Aim of the task: Locate each line with the string "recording" in the listing below and copy it.

Dataset extract:
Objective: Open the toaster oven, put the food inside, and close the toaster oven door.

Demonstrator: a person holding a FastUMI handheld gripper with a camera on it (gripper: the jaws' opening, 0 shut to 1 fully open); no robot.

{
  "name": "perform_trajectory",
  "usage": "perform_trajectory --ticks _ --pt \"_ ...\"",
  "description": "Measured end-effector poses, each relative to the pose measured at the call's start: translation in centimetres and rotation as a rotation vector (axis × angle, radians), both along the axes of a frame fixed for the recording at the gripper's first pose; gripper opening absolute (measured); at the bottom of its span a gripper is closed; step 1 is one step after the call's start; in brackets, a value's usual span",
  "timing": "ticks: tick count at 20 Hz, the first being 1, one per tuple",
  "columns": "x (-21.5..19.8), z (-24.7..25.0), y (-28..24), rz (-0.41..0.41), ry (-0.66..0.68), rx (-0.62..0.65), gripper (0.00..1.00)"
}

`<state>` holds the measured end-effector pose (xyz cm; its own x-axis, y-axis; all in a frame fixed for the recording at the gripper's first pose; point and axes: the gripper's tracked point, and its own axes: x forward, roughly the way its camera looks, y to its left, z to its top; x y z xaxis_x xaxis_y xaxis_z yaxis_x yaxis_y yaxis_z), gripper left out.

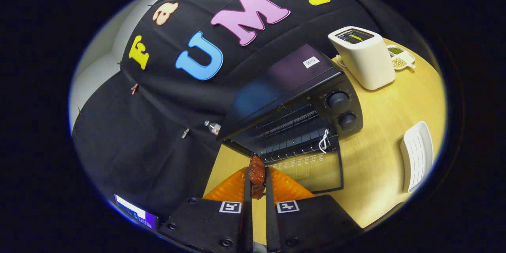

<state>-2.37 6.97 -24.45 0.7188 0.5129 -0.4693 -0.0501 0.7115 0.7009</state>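
A black toaster oven [300, 99] stands on the wooden table with its glass door [312, 170] folded down flat toward me. Its wire rack [292, 126] and dark inside are exposed. Two round knobs [338, 101] sit on its right panel. A white cord loop [324, 141] hangs at the door's right hinge side. My gripper [257, 174] is shut on a reddish-brown piece of food [257, 172], a glazed meat chunk held between the fingertips. The food hovers just before the open door's left corner, outside the oven cavity.
A white toaster [363, 57] stands beyond the oven, with a small divided dish of beans [400, 57] behind it. A white ribbed plate [417, 156] lies right of the oven door. A small bottle [213, 127] sits left of the oven by the black cloth wall.
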Motion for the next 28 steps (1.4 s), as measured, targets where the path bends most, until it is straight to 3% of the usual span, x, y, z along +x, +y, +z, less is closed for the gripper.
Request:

Task response:
  "description": "Measured end-effector poses, each relative to the pose measured at the call's start: translation in centimetres and rotation as a rotation vector (axis × angle, radians), both along the axes of a frame fixed for the recording at the gripper's first pose; gripper opening absolute (measured); at the bottom of its span a gripper is closed; step 1 is one step after the call's start; in brackets, a value's usual span",
`<state>` holds the measured end-effector pose (xyz cm; its own x-axis, y-axis; all in a frame fixed for the recording at the gripper's first pose; point and axes: the gripper's tracked point, and its own axes: x forward, roughly the way its camera looks, y to its left, z to its top; x y z xaxis_x xaxis_y xaxis_z yaxis_x yaxis_y yaxis_z), gripper left out.

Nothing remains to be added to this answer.